The only step taken to de-identify the data was the removal of individual Myki card IDs, Culnane writes. But all trips taken on one card were linked. Travel data – which is generated when someone touches a transport card to a reader – was accurate to a second, along with location information. The data set, however, didn’t not contain names or addresses.
The transport department also didn’t redact the type of transport card. There are 74 types of cards, some of which are relatively rare, such as federal police travel passes and cards for state and federal lawmakers. The University of Melbourne team found, for example, that there were only seven cards reserved for federal parliamentarians.

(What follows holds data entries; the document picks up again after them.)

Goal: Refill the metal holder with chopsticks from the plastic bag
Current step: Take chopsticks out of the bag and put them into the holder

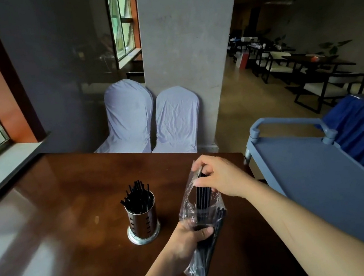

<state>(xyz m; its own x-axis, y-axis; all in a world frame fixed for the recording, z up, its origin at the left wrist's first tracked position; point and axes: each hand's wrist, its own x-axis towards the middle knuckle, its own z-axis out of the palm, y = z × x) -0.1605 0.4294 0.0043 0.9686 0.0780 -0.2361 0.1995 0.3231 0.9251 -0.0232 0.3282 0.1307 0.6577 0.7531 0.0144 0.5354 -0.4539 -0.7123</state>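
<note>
Dark polished wood makes up our counter (63,203), filling the lower left of the frame. Left of centre we see one metal holder (143,222) standing upright, already bristling with black chopsticks too many to count. Just right of it our left hand (188,237) grips the middle of one clear plastic bag (201,224) of chopsticks (202,196). Above, our right hand (222,176) pinches their upper ends at the bag's mouth. Two covered chairs (149,116) stand beyond; one blue cart (323,175) fills the right.
</note>
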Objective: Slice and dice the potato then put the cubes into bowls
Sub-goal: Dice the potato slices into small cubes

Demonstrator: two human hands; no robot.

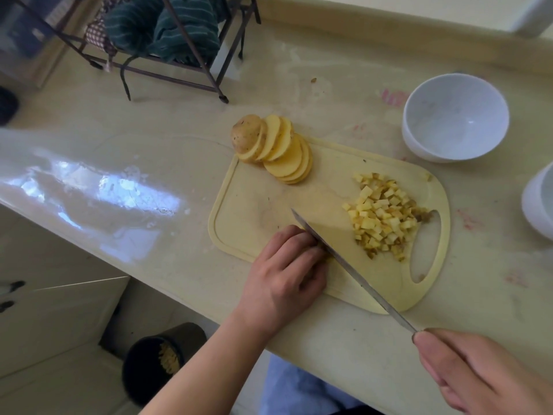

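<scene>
**A:** Head camera, looking down: where are the hands and the potato?

**B:** The left hand (285,265) sits on the near-left part of the pale yellow plastic cutting board (254,205), fingers curled down over a piece of potato that is almost wholly hidden beneath them. The long steel kitchen knife (347,265) lies against those fingertips, its tip pointing far-left across the board. The right hand (478,369), low at the right, grips the knife's handle, which the hand covers.

**A:** And the rest of the potato?

**B:** A fanned row of round yellow potato slices (284,154), with a skin-on end piece at its far-left, leans at the board's far-left corner, well apart from both hands. A heap of small potato cubes (383,217) lies on the right of the board, just beside its cut-out handle slot.

**A:** Edges and room?

**B:** The board lies at an angle on the glossy cream desk (119,163), its near corner close to the desk's front edge. A white round bowl (454,115) stands beyond the board at the far right; a second white bowl (538,205) is cut off by the right border. A dark wire rack (179,55) holding green cloth stands far-left. Bare desk stretches left of the board.
</scene>
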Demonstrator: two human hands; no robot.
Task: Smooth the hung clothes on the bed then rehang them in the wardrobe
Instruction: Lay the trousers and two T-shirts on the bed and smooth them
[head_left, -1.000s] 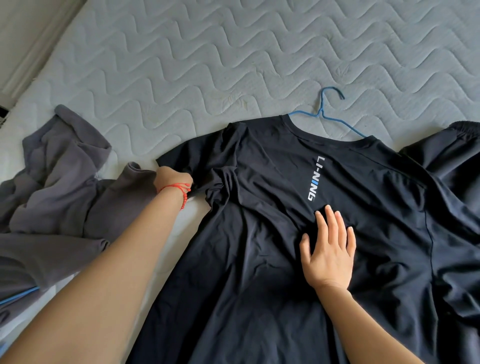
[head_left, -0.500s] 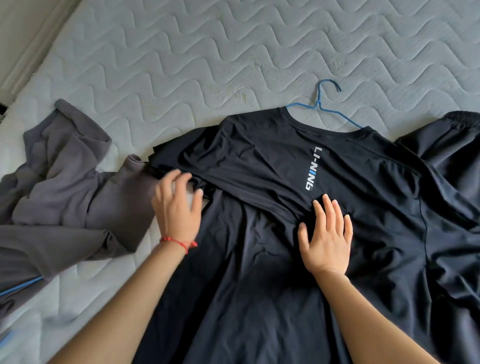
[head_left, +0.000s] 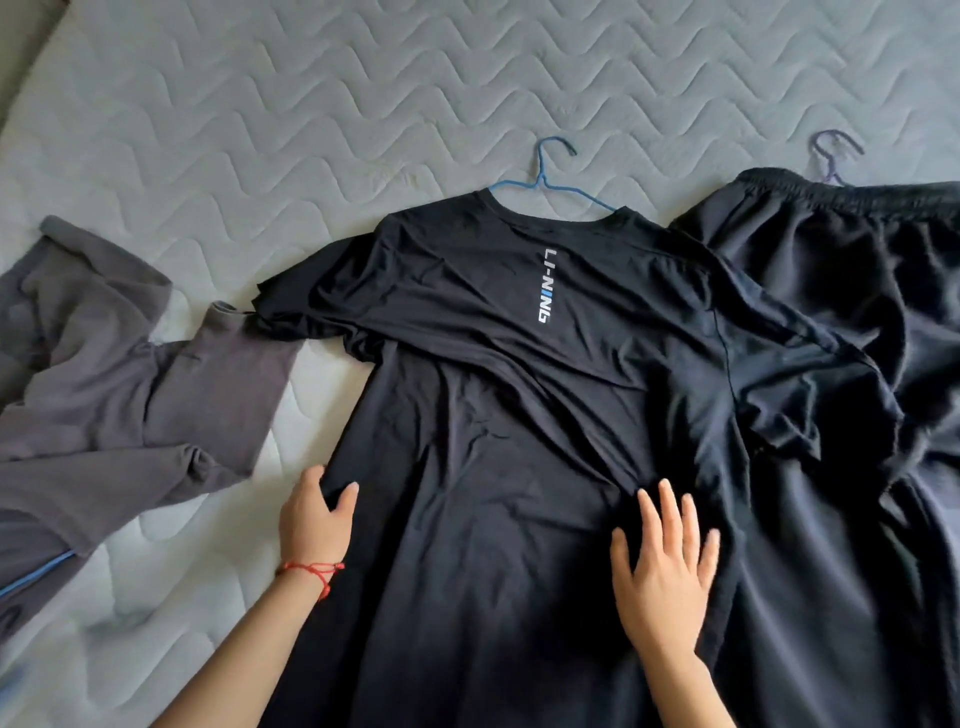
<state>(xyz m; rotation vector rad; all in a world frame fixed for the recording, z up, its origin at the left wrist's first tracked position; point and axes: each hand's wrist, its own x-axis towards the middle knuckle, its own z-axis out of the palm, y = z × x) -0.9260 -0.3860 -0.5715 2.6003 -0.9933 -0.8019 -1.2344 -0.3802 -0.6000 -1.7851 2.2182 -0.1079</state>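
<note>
Two bare forearms enter from the bottom edge of the frame, one at lower left and one at lower right; no sleeve shows on either. The left hand carries the only thing worn: a thin red braided string bracelet around the wrist, at lower left of centre, with a small knot and a short loose end hanging from it. The right hand, at lower right of centre, wears no ring or band, and its fingernails are short and unpainted.

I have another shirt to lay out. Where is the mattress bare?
The far stretch of the mattress, beyond the blue hanger, is bare. A narrow strip lies between the grey top and the black T-shirt. Right side is crowded by the black shorts.
</note>
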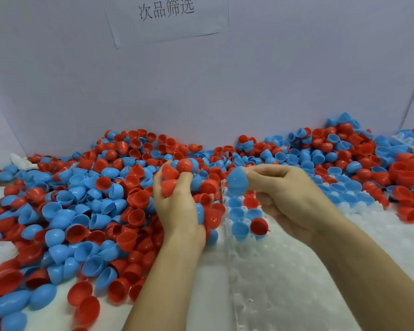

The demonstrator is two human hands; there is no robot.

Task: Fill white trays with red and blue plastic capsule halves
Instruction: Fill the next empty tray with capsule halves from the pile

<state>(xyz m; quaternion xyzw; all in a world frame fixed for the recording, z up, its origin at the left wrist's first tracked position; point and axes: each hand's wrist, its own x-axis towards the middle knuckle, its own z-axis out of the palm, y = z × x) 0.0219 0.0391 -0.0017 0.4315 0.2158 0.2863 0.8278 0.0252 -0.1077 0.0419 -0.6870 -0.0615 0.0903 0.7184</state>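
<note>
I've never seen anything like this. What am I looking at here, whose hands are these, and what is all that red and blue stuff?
There is no machine here: this is one picture from a camera worn on a person's head, looking forward and down at their own two bare hands. The table is heaped with a pile of red and blue capsule halves, little plastic cups. The left hand grips a bunch of them, mostly red ones. The right hand pinches a single blue half just above a white tray, which has rows of small pegs. A few blue and red halves already sit on the tray's far rows; most of it is bare. Behind stands a pale wall with a paper sign bearing Chinese writing.
</note>
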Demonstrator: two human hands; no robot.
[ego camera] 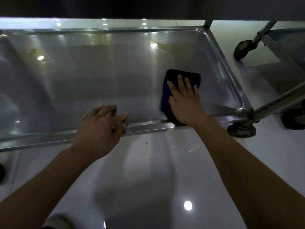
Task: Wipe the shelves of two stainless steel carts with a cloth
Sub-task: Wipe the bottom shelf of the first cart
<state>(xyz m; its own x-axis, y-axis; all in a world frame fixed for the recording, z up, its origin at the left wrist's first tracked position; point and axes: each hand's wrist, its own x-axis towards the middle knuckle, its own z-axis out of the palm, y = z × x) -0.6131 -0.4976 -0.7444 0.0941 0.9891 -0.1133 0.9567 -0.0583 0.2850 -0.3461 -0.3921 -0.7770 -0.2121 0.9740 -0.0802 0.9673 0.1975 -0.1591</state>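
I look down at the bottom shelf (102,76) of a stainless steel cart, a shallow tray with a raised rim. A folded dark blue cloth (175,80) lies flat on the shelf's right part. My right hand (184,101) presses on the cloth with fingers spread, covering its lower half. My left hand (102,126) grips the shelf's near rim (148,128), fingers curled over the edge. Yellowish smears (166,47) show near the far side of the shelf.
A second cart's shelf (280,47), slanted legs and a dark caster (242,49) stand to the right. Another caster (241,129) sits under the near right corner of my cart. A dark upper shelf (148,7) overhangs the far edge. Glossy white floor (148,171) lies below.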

The researchers found they could identify themselves based on just two known touch events, which could be correlated by looking at transport logs connected with an online Myki card account.
“It’s not difficult to see how information like this could be used for nefarious purposes – for stalking by a jealous ex-partner, a rejected date or something equally serious,” Culnane writes.
Protecting Data: Differential Privacy
Culnane says that applying differential privacy techniques to the Myki data would have prevented re-identification risks. That involves using mathematical techniques to “perturb” the data so it less linkable to individuals, he says.
For example, in early 2017, New South Wales’ transport agency released data related to the Opal card, which is the travel card in that state and applied differential privacy techniques.
With the Opal card data set, it wasn’t possible to correlate where someone got on and then off public transport, Culnane says. Touch on or touch off events were binned in 15-minute intervals. Also, it wasn’t possible to determine different trips by the same person, according to a study co-authored by Culnane.
While those measures meant much stronger privacy protections for travelers, “the problem is it does reduce the utility of the data,” Culnane says.
OVIC: Low Ongoing Risk
OVIC says that the risk now to Victorians who used public transport over the three-year period is low. That’s because online accounts for registered Myki cards only show the last six months of journey data, so those accounts would no longer overlap with the data that was released. Leveraging those logs was a particularly easy way to correlate trips in the data set.
The Myki data was taken offline on Sept. 26, 2018, after the Datathon ended as a result of the concerns. The OVIC says those who were identified in the data have been contacted.
But even without the Myki online logs, Culnane says it may still be possible to identify people based on the uniqueness of someone’s travel pattern, such as unusual trips or perhaps the absence of trips during a certain period.
He says it’s possible the data set is still circulating because it was shared with 190 teams that participated in the Datathon. “I would imagine some people have it,” he says. “I would hope they don’t publish it.”